# tire size



## Pontiac Tempest Cstm (Jun 18, 2008)

i have 15 x 7 chevy rally ones.i think it is im not to sure.any way i can check with out measuring the rim?would a code tell me? so roughly how big of a size can i fit on it.i have 245 now.its a 65 tempest. 

on the back not the front*


----------



## Rukee (Feb 8, 2007)

I'm running 15x10 Cragars with 295/50/15s on my `65. I had to trim the inside edge of the inner fender well and wheel opening moldings, but they look awesome!


----------



## Pontiac Tempest Cstm (Jun 18, 2008)

wow thats big lol.it must look mean.so i could do like 275s without any grinding ??


----------



## Rukee (Feb 8, 2007)

I'm not sure what my offset is, but if it was slightly more (moved the tire towards the frame) I wouldn't have had to trim anything.
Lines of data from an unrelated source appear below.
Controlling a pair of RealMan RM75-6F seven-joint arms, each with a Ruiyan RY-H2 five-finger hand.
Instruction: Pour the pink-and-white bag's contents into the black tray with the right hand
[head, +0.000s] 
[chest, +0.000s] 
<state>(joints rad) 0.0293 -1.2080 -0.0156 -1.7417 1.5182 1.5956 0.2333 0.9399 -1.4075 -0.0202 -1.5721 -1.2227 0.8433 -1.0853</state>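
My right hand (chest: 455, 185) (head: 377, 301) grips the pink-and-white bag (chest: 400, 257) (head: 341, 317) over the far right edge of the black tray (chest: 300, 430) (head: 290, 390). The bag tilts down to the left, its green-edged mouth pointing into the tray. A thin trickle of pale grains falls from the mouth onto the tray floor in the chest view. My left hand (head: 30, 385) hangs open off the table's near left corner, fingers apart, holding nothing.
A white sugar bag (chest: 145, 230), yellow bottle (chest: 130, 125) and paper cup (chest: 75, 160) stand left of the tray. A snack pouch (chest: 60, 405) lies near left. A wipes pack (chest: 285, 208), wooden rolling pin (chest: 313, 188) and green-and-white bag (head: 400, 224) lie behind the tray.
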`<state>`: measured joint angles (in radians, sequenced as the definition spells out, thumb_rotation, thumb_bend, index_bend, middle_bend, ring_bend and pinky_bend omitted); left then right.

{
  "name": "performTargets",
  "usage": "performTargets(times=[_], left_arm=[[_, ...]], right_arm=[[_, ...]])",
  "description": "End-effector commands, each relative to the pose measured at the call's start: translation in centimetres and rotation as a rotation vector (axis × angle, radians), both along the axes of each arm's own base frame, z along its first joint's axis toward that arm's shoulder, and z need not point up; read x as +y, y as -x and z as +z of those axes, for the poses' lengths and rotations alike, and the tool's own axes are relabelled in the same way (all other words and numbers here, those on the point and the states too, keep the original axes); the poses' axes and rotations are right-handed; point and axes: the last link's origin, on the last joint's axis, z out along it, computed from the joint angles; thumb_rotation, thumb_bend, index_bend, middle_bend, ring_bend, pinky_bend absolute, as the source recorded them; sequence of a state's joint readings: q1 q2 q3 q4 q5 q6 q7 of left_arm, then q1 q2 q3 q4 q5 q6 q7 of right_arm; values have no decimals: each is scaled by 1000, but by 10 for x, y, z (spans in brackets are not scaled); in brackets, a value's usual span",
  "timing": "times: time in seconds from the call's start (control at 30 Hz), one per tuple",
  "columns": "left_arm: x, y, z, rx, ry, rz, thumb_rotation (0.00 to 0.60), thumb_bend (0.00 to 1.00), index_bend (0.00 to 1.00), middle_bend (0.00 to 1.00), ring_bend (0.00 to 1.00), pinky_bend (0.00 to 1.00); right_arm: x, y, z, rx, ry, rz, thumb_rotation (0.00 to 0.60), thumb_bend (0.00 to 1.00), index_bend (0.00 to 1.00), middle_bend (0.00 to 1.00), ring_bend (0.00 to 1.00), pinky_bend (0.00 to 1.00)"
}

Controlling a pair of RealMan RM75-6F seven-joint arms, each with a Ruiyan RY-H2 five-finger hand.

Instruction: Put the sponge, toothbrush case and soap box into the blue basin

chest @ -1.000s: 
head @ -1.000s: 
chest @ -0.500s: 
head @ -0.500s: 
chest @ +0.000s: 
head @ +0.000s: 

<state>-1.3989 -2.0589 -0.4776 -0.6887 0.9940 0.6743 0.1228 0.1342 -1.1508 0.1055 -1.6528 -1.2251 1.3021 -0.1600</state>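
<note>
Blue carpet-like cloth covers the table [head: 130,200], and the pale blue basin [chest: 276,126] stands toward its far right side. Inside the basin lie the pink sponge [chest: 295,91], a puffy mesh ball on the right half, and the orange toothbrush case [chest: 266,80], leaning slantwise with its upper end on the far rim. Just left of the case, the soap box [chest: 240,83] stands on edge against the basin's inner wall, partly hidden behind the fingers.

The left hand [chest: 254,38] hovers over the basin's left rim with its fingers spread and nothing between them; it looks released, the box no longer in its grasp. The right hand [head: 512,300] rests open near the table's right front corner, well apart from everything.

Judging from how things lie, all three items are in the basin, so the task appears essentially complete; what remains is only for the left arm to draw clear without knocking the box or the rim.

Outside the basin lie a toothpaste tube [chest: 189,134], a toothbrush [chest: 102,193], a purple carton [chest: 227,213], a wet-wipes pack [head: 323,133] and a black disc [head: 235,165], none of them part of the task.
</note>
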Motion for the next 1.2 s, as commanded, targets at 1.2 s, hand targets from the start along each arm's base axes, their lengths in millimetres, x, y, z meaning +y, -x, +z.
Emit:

But I'm glad I did, cause the bigger the tire the better the look. IMO. :cheers


----------



## Pontiac Tempest Cstm (Jun 18, 2008)

well i have to agree with you.that looks sweet!


----------



## 67/04gto (Jan 15, 2005)

you should be able to run a 275 on there on a 7 inch rim


----------



## Pontiac Tempest Cstm (Jun 18, 2008)

ok cool.sounds good!!


----------